> [Exercise aim]
Take the entries below and print, exactly, the stretch from the line containing "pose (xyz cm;" through the line containing "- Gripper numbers", both included.

Stored entries:
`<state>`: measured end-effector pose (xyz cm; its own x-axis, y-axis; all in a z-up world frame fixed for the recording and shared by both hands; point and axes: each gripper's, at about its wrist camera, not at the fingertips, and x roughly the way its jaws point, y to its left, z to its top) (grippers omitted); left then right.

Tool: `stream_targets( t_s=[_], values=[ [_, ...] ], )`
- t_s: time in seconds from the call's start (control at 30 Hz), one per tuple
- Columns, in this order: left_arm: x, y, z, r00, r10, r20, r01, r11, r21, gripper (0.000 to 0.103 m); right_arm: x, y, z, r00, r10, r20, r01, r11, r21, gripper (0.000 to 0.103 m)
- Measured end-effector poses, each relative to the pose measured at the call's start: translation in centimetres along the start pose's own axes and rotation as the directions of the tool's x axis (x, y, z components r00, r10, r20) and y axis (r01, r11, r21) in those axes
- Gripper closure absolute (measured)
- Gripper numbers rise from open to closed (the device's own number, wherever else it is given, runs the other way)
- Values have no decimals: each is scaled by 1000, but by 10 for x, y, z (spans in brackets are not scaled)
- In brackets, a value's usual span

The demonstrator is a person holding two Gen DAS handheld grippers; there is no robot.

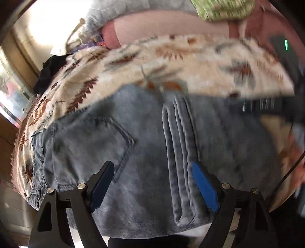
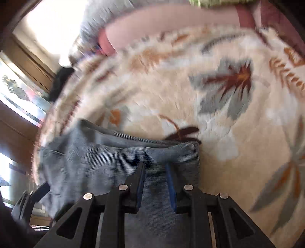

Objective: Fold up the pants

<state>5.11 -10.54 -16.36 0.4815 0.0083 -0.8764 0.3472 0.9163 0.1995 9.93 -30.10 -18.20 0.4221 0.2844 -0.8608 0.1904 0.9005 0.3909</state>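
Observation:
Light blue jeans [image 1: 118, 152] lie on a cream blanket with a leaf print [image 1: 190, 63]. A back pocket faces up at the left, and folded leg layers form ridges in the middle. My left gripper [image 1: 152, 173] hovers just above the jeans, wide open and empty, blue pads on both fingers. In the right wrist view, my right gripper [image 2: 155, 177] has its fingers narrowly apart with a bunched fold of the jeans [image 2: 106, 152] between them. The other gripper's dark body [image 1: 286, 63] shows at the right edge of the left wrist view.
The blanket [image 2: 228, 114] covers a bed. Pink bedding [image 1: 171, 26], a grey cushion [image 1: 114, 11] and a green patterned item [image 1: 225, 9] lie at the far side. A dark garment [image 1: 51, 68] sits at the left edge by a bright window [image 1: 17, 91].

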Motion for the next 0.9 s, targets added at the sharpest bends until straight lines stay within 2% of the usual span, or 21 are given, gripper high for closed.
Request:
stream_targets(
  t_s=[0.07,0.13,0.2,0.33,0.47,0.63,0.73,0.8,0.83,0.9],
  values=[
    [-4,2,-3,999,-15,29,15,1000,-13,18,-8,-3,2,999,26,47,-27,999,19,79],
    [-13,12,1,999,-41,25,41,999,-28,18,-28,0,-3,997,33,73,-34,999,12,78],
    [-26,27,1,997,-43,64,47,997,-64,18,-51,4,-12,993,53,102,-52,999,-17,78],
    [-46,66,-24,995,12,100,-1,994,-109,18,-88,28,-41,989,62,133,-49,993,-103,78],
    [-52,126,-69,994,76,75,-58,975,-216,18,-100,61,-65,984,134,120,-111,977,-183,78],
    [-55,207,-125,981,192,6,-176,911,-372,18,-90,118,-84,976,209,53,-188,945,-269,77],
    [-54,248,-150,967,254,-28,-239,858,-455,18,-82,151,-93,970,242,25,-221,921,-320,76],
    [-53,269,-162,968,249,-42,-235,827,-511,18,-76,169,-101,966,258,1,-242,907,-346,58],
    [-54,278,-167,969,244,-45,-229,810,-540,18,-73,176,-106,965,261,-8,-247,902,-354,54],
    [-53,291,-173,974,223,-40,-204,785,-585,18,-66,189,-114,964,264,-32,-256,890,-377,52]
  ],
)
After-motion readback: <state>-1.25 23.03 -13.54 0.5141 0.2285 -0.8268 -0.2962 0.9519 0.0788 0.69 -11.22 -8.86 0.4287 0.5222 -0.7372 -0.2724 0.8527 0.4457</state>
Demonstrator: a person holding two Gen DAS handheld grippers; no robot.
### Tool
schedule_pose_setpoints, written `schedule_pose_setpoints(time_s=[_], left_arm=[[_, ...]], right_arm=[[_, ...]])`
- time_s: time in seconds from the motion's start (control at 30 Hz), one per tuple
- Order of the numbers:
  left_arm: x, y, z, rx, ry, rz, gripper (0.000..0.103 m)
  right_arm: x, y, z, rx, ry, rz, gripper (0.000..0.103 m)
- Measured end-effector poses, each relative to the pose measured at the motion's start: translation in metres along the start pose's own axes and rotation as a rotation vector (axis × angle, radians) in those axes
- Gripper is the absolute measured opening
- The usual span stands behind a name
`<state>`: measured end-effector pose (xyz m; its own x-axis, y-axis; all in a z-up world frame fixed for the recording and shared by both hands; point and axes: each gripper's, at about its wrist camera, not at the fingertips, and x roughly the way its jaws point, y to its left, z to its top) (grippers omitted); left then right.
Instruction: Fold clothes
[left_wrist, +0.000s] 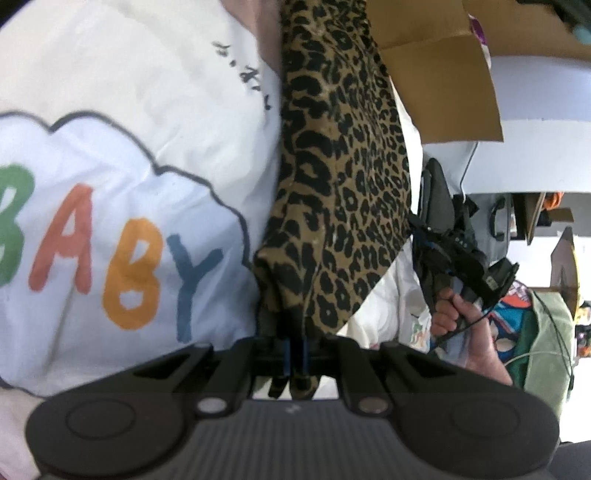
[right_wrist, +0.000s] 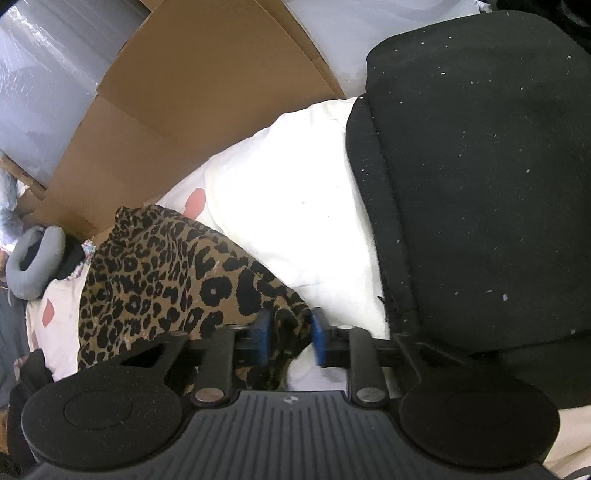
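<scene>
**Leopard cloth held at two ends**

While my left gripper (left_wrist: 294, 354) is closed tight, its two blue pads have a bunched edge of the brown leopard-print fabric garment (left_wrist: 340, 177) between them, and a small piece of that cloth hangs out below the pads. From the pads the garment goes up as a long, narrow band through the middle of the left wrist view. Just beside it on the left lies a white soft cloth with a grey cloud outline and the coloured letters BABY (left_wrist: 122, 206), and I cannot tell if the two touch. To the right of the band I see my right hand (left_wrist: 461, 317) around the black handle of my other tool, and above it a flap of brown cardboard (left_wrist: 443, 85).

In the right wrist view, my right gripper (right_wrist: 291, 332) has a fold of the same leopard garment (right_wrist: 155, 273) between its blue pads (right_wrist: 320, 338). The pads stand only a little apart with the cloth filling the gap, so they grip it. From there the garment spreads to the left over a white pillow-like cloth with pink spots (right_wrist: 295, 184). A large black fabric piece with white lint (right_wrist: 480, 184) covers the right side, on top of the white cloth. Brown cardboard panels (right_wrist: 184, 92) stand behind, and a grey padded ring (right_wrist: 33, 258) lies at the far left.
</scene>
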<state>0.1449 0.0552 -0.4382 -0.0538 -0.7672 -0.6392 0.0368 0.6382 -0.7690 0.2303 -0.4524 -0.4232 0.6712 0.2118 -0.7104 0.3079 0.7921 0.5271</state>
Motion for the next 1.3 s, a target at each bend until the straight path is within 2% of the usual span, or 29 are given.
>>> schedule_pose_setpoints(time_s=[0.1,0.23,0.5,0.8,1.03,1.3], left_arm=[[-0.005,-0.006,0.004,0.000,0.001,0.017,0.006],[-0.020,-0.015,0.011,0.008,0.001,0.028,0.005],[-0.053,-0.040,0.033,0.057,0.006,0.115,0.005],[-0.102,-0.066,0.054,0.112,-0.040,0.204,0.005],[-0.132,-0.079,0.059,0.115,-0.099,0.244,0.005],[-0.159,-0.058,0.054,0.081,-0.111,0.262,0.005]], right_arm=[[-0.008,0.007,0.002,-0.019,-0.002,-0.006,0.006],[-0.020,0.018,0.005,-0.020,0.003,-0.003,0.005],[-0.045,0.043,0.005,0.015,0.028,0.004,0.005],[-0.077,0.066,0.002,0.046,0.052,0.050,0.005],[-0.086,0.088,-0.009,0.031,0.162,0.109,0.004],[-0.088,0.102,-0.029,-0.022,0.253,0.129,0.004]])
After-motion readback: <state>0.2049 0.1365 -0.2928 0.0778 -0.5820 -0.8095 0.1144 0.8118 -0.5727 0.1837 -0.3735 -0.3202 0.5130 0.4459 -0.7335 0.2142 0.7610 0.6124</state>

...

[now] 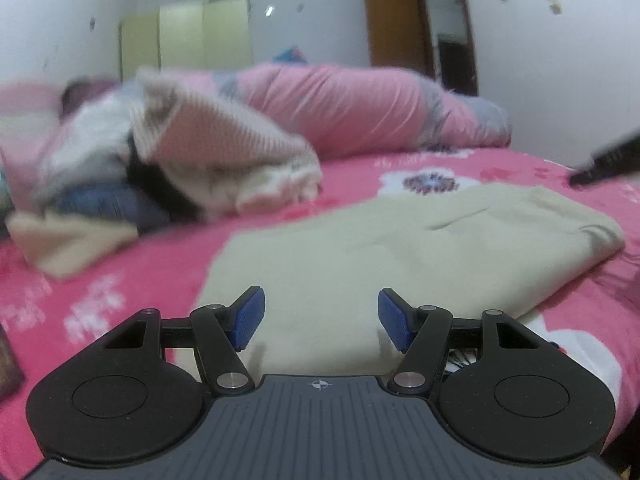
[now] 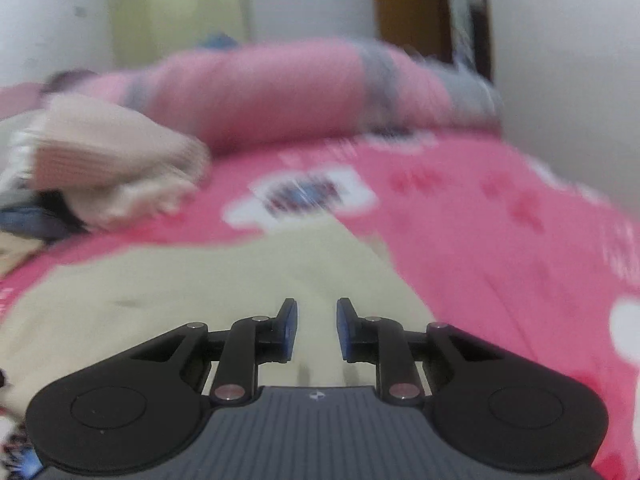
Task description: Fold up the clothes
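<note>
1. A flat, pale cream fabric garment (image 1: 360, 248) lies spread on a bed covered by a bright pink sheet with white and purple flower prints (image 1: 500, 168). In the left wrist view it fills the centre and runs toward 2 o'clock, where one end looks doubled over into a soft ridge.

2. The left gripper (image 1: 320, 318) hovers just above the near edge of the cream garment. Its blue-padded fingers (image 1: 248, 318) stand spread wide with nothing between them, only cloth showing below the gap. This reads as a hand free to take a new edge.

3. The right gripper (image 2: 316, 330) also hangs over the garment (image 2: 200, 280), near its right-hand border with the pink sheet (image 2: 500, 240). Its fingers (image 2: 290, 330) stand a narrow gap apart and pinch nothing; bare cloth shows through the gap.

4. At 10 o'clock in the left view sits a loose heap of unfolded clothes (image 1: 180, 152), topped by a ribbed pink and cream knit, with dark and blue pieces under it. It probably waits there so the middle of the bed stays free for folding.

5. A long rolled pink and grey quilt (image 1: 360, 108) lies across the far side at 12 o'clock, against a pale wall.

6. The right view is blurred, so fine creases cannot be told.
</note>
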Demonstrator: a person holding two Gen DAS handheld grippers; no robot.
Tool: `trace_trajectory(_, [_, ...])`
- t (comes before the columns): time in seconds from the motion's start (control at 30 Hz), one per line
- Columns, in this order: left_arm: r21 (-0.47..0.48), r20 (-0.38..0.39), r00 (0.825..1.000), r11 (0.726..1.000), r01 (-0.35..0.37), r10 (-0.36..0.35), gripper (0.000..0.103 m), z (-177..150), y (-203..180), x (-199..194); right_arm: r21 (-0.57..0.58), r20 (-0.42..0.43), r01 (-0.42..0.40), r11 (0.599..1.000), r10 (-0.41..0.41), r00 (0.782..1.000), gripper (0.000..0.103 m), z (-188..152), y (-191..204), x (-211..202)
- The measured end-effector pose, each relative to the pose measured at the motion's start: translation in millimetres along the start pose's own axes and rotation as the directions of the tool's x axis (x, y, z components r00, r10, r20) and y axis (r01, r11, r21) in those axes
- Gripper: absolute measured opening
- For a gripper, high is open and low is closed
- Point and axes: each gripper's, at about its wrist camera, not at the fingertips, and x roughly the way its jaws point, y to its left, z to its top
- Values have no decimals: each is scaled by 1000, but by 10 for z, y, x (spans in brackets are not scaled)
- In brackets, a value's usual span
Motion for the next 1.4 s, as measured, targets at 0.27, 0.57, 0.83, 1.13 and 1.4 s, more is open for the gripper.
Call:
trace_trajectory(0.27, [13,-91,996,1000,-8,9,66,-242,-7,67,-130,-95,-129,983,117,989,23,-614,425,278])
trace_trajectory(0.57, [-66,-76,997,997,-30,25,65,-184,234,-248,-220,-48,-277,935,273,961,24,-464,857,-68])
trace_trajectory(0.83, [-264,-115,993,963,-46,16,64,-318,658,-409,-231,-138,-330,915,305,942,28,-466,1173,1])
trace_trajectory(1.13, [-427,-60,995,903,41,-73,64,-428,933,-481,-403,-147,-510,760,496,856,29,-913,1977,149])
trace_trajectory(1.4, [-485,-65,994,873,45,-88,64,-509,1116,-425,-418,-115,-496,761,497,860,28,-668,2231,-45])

> [Your response]
`<state>`: measured end-effector pose (xyz cm; its own x-axis, y-axis; all in a z-up world frame fixed for the recording and shared by both hands; point and axes: each gripper's, at about its wrist camera, not at the fingertips, and x roughly the way its jaws point, y to its left, z to its top) (grippers omitted); left then right.

Tool: `stream_targets( t_s=[_], values=[ [_, ...] ], )`
- t_s: time in seconds from the call's start (control at 30 Hz), one per tuple
- Columns, in this order: left_arm: x, y, z, r00, r10, r20, r01, r11, r21, gripper (0.000 to 0.103 m); right_arm: x, y, z, r00, r10, r20, r01, r11, r21, gripper (0.000 to 0.103 m)
- Measured end-effector poses, each relative to the pose measured at the call's start: translation in centimetres along the start pose's own axes and rotation as the directions of the tool's x axis (x, y, z components r00, r10, r20) and y axis (r01, r11, r21) in those axes
- Gripper closure absolute (measured)
- Gripper numbers rise from open to closed (the device's own number, wherever else it is given, runs the other way)

This concludes the answer.